EXERCISE DETAILS
Repeat the lines from the one containing "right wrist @" through the last line of the data, exactly, pictures omitted.

··· DATA SEGMENT

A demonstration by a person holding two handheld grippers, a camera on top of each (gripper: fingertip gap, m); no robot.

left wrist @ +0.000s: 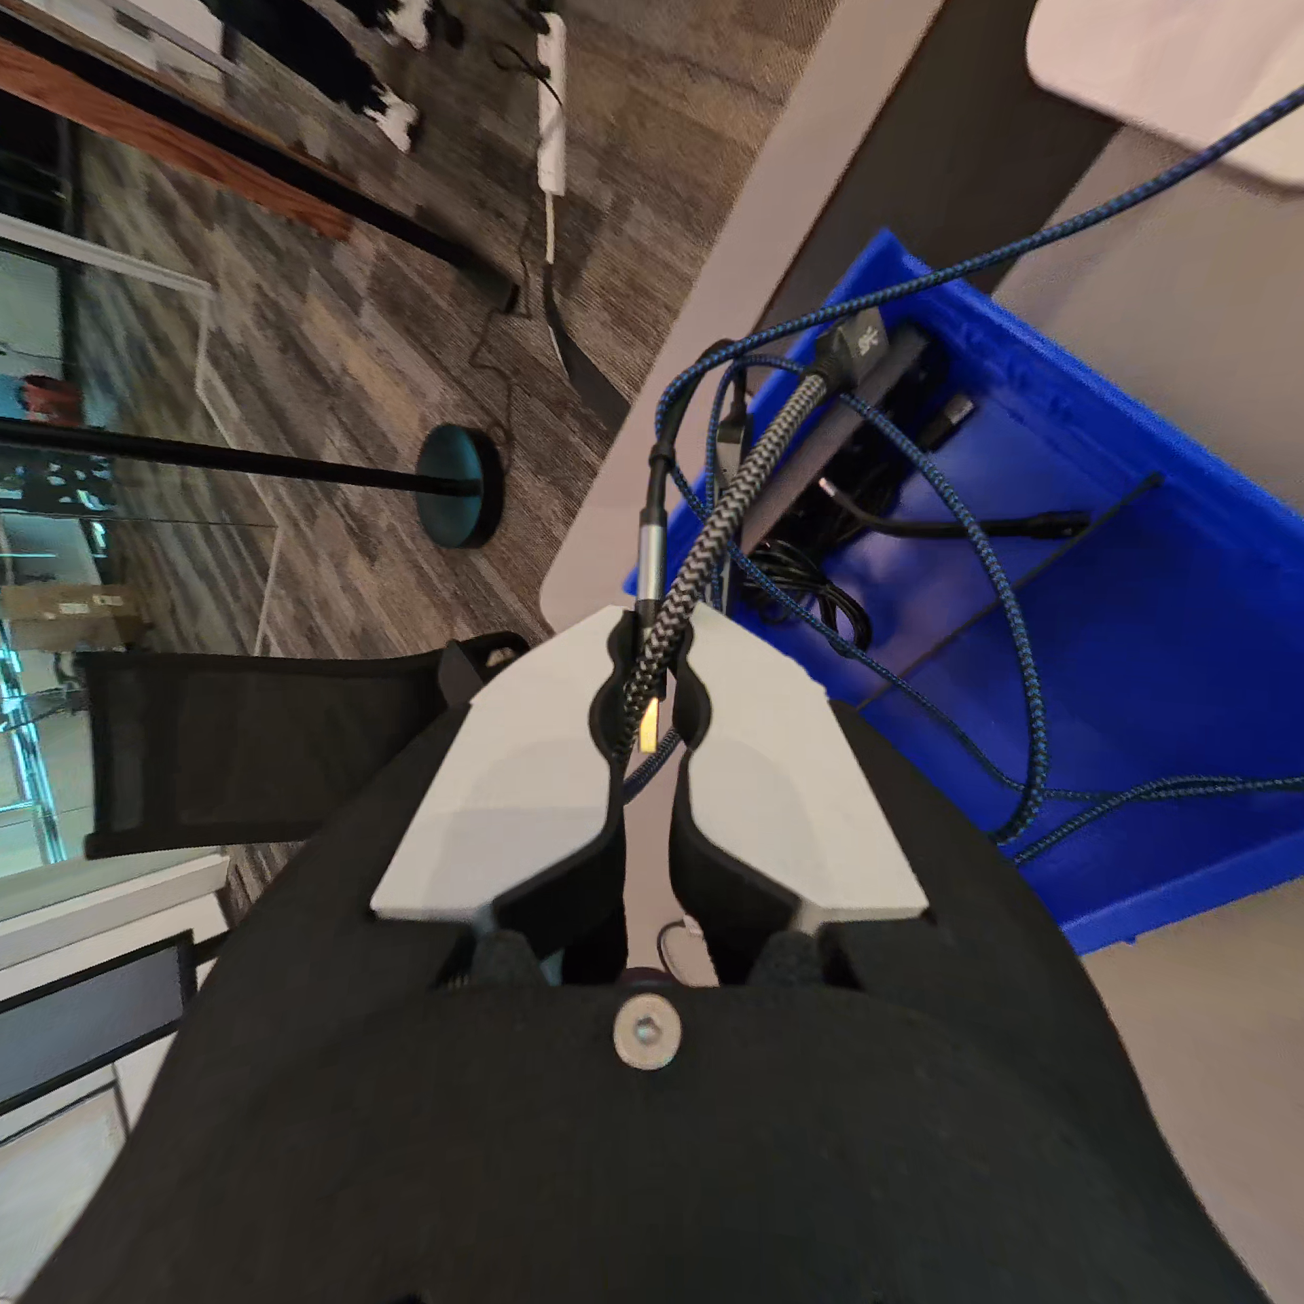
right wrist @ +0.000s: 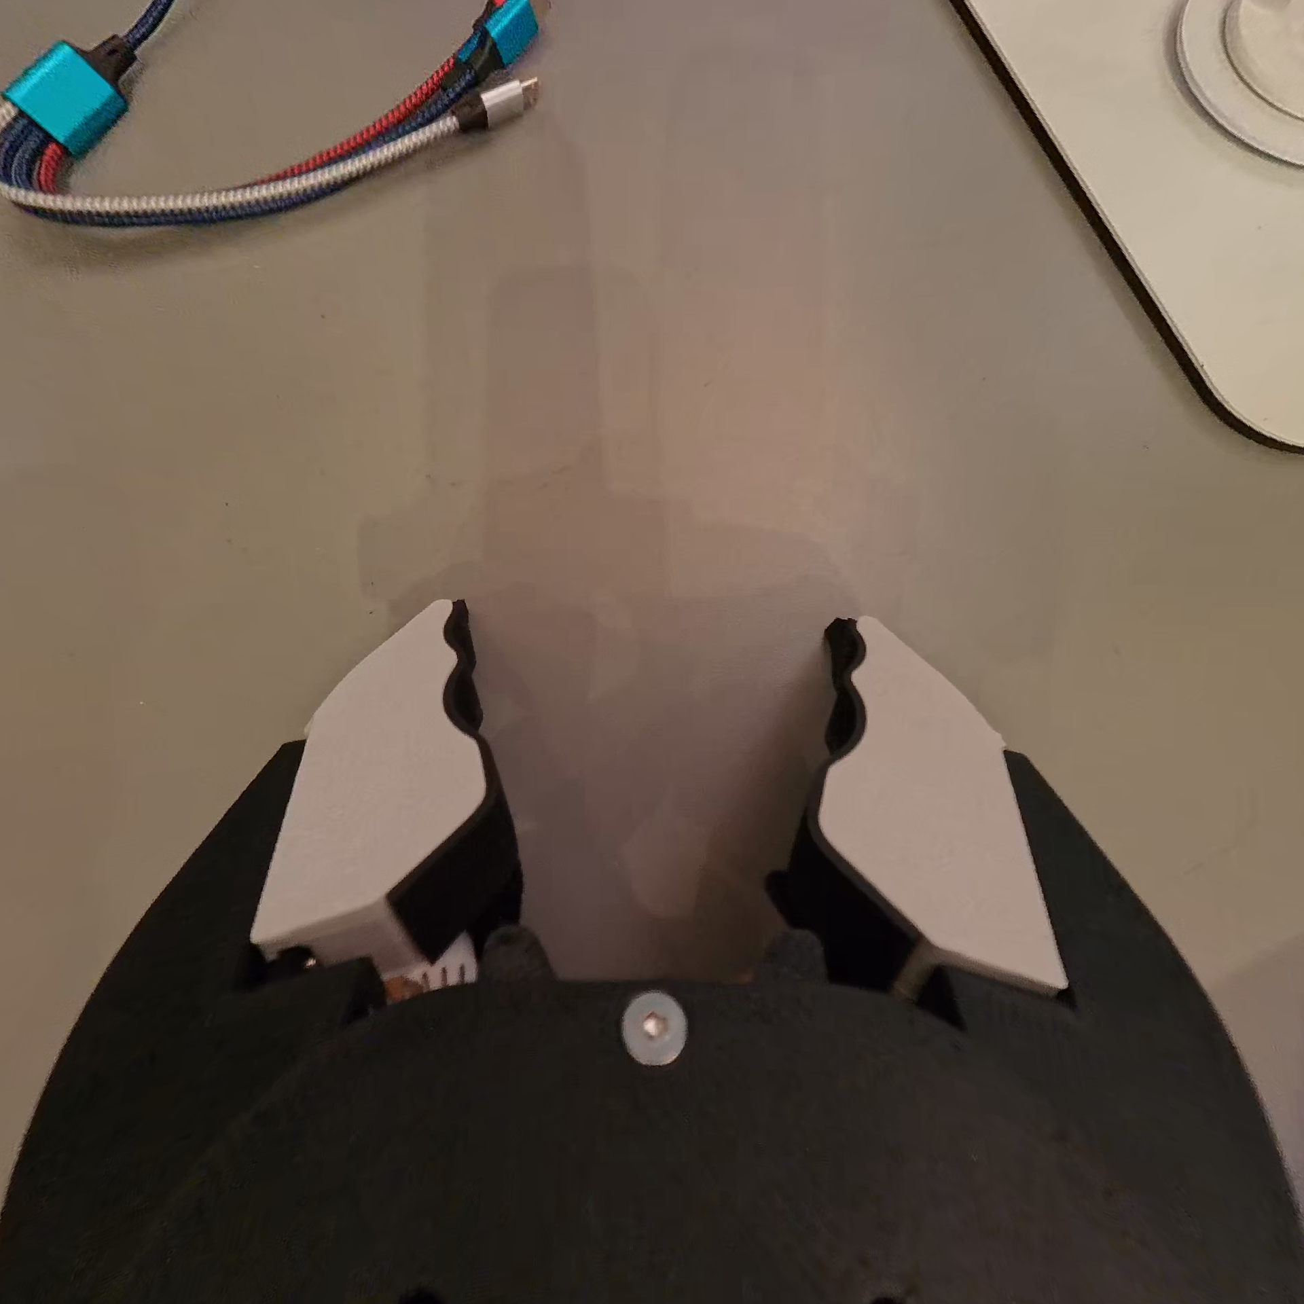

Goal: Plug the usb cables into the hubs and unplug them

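Left tongs point(left wrist: 650, 638), tilted sideways beside the blue bin point(left wrist: 1164, 670), clamp a grey braided cable point(left wrist: 713, 557) and a metal-sleeved plug point(left wrist: 650, 557). Right tongs point(right wrist: 648, 614) hover wide apart above bare counter point(right wrist: 282, 459); multicoloured cables point(right wrist: 296, 176) lie well beyond.

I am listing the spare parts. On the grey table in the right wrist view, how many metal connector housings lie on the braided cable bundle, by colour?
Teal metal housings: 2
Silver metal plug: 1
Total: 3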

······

RESULT FOR THIS TASK
right wrist @ +0.000s: 

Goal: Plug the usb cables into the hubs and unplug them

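Left tongs point(left wrist: 650, 638), tilted sideways beside the blue bin point(left wrist: 1164, 670), clamp a grey braided cable point(left wrist: 713, 557) and a metal-sleeved plug point(left wrist: 650, 557). Right tongs point(right wrist: 648, 614) hover wide apart above bare counter point(right wrist: 282, 459); multicoloured cables point(right wrist: 296, 176) lie well beyond.

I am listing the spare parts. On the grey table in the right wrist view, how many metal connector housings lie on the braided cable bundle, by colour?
Teal metal housings: 2
Silver metal plug: 1
Total: 3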

The exercise is complete with this answer.